Наконец-то он засыпает спокойным сном. У меня же, наоборот, после пережитого потрясения сна ни в одном глазу. Я устраиваюсь рядом с ним на кровати, каждые полчаса мониторя состояние пациента. И все протекает стабильно. Дима спит. Температура не поднимается. До трех часов утра…
Я замечаю, как его лоб покрывается испариной, и, решая, что, возможно, ему стало жарко, хочу убрать лишнее одеяло. Но, прикоснувшись ко лбу, чувствую… холод!
Аккуратно нащупав под одеялом его руку, трогаю пальцы: холодные. На ногах то же самое.
Да что же с ним такое! Не хватало мне еще трупного окоченения…
Да, Дмитрий Романыч, заставил ты меня сегодня понервничать… И, судя по всему, это еще не предел…

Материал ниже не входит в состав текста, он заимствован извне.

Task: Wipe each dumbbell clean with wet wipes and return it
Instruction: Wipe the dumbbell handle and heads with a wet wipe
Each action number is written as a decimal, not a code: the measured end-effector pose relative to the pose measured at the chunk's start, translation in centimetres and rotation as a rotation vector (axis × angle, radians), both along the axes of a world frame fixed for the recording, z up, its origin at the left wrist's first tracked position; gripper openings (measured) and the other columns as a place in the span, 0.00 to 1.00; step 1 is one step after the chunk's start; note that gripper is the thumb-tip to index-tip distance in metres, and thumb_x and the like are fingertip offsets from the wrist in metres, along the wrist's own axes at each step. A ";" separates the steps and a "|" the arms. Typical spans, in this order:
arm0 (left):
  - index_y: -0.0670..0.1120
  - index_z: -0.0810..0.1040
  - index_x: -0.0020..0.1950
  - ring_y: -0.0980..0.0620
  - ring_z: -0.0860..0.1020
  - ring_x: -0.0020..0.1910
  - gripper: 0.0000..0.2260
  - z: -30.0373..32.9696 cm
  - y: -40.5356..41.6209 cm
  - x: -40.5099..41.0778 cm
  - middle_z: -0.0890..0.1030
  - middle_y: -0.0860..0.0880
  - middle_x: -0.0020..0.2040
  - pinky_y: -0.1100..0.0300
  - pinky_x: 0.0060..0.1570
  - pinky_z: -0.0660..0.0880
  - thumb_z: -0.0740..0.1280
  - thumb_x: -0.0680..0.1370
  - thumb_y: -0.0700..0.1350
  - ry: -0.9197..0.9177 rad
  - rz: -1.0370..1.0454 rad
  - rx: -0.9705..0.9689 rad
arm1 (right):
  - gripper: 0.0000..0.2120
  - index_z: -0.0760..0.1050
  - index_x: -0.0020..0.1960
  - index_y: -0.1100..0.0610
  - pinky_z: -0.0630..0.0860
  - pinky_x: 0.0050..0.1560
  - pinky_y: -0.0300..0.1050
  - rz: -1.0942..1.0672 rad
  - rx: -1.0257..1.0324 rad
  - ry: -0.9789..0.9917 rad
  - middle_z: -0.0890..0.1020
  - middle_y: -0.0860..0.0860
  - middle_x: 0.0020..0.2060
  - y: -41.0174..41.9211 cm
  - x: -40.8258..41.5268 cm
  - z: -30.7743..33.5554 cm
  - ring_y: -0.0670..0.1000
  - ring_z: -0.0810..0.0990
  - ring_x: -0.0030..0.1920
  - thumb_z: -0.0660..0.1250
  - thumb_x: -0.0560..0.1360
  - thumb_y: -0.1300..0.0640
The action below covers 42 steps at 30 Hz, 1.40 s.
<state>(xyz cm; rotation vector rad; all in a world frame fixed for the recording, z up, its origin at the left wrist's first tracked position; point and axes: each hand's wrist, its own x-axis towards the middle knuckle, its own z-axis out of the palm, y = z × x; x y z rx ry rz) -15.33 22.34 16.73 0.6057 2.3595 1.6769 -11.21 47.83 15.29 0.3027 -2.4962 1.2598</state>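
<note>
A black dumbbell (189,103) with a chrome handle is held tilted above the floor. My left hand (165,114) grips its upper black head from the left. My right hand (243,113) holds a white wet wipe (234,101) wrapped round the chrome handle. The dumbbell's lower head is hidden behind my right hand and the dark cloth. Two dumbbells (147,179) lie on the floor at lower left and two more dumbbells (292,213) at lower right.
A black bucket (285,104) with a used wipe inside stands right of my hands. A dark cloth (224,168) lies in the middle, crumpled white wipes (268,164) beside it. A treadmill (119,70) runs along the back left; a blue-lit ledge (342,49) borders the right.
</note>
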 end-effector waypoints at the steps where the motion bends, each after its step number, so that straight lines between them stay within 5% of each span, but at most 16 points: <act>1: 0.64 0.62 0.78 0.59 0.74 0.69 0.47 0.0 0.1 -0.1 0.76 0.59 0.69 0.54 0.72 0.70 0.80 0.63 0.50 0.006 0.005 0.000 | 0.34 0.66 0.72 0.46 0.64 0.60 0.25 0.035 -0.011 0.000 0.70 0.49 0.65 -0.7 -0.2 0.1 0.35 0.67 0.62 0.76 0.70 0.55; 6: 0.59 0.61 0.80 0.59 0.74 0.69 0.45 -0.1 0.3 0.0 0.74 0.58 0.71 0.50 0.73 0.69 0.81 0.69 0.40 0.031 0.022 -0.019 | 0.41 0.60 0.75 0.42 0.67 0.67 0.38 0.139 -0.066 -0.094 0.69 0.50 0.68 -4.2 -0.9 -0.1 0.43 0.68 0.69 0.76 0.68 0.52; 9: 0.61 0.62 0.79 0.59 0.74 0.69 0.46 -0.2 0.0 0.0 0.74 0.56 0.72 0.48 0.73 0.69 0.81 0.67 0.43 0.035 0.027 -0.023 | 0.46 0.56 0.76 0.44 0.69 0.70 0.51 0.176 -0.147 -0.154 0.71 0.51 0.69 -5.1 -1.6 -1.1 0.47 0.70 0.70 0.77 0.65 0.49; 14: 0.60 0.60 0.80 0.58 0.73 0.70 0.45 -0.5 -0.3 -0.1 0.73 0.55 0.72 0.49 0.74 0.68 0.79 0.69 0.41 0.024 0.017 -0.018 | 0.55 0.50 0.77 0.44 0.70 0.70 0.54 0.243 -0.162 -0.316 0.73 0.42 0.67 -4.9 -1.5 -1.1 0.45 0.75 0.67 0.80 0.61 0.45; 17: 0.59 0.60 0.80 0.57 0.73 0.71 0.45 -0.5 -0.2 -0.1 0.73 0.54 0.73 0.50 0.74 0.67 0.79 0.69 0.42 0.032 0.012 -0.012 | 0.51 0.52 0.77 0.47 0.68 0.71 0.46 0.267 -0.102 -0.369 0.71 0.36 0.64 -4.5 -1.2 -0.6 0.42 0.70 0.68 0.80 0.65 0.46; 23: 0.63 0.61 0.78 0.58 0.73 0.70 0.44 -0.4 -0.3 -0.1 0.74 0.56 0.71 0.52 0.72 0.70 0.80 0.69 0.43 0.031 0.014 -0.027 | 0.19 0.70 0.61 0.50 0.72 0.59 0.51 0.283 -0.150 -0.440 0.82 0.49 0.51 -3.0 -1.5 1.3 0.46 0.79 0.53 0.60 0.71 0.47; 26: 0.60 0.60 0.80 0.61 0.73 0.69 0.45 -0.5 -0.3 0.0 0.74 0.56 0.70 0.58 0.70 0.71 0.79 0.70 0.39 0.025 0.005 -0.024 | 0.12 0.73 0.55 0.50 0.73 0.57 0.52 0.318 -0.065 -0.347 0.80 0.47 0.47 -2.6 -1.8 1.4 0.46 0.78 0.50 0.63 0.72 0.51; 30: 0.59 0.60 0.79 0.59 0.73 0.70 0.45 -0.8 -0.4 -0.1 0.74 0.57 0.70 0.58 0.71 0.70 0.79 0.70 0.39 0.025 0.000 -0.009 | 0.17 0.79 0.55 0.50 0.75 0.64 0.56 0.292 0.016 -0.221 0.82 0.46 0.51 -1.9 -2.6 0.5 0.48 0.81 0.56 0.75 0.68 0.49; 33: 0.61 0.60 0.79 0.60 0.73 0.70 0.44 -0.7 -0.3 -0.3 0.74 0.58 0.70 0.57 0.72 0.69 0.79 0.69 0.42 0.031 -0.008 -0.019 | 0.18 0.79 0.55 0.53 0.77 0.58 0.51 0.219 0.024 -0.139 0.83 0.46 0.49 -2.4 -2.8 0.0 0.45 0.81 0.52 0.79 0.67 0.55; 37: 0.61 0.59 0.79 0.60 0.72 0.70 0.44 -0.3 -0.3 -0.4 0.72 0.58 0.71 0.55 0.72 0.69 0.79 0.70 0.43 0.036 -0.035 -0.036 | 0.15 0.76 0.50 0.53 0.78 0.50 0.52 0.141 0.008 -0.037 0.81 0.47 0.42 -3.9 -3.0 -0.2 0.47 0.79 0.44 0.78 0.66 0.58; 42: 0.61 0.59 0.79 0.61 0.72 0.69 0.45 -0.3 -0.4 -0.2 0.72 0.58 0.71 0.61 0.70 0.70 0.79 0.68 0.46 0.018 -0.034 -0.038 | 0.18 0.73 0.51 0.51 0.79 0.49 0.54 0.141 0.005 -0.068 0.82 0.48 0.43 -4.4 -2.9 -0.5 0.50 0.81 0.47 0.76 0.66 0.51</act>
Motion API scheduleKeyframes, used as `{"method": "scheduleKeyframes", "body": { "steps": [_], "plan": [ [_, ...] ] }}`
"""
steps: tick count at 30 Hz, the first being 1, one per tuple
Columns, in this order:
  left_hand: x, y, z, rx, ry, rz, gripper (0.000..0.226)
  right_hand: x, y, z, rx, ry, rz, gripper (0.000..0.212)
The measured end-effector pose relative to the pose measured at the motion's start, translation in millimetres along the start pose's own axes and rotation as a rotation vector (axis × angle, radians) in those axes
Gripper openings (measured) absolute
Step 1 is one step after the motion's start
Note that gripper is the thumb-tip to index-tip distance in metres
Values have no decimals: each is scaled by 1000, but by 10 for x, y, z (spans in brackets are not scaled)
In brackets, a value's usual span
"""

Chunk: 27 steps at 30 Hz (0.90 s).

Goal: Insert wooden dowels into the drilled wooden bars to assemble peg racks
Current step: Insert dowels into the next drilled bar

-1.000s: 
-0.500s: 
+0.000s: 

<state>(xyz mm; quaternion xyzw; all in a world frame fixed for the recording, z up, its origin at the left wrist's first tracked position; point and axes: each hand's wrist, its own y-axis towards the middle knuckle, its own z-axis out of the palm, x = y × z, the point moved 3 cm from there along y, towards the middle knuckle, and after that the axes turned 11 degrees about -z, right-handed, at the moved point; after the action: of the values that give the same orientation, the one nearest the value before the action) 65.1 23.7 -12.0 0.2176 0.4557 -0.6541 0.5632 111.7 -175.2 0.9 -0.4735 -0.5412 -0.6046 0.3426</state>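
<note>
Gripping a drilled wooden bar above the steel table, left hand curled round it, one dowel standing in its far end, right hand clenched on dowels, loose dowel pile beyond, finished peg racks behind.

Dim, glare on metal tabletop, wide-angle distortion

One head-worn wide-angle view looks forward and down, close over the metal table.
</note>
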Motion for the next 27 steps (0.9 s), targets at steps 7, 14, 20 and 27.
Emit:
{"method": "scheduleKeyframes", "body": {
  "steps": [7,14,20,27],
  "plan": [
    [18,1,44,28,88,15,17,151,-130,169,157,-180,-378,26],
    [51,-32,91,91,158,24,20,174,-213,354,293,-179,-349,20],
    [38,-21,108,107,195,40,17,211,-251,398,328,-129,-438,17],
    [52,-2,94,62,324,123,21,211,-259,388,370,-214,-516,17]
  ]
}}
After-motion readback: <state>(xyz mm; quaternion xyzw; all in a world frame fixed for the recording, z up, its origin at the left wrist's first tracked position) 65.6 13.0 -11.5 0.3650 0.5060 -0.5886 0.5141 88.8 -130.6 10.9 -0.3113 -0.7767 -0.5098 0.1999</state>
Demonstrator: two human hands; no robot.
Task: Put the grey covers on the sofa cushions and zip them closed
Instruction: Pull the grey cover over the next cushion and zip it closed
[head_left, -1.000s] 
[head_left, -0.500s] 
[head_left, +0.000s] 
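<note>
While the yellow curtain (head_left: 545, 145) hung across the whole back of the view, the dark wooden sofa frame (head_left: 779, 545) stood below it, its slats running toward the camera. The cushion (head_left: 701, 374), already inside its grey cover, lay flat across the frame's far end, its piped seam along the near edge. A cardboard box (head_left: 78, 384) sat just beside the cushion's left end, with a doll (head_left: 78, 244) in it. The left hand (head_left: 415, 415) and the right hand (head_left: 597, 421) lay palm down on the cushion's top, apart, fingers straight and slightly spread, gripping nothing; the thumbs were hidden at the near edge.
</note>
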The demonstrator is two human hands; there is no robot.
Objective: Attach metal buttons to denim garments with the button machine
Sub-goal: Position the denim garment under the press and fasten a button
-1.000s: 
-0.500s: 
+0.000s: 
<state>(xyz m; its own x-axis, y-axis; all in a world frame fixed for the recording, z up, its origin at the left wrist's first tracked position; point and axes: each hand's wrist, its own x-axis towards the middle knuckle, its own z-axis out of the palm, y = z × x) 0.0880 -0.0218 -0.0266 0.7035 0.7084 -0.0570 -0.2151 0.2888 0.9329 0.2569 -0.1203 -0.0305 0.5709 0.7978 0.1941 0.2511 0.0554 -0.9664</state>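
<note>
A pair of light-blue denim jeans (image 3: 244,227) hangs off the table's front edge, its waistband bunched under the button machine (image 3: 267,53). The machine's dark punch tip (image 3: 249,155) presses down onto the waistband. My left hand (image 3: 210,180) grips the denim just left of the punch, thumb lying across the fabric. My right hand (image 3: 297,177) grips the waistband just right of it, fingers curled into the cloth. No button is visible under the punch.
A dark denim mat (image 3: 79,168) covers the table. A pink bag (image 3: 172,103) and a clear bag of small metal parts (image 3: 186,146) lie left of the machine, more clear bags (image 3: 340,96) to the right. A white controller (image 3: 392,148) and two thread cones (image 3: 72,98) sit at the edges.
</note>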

Разбудить? Но зачем? Не зарядку же с ним делать, чтобы разогреть. Да и эти скачки температуры — от максимума к минимуму… что за хитрая форма гриппа?
Или снова вызвать неотложку и сдать в больницу?
Думай, Лера, думай!!!
И тут в сознание врывается некогда просмотренный фильм о выживании в дикой природе, где двое путников грели друг друга телами…
Решив, что этот способ будет последним, и, если не справлюсь, лично сдам в лабораторию на опыты, раздеваюсь до нижнего белья и ныряю к нему под одеяло, накрывая своим телом, оплетая руками и ногами…
Аллилуйя! Минут через десять к этому хладнокровному начинает возвращаться тепло. Его кожа перестает пугать меня своей вампирской температурой и я, пролежав так около часа, и, убедившись, что он больше не собирается превращаться в кусок льда, не помню, как отрубаюсь, распростертая на его теле…
ДМИТРИЙ
Я выныриваю в реальность внезапно: открываю глаза, читая свои ощущения, и вспоминая вчерашний день. Или сегодняшний?
В комнате полумрак: плотные шторы прикрыли окно, и понять, сколько времени, не представляется возможным. Я ощущаю свежий воздух. Очевидно, открыта форточка. Как очевидно и то, что в кровати я не один…
Скосив глаза, думаю, что еще сплю, или у меня какая-то странная галлюцинация: на моем плече разметались рыжие локоны, на моей талии ее рука, а на бедре — нога.
И, если просканировать ощущения дальше, одежды на ней минимальное количество.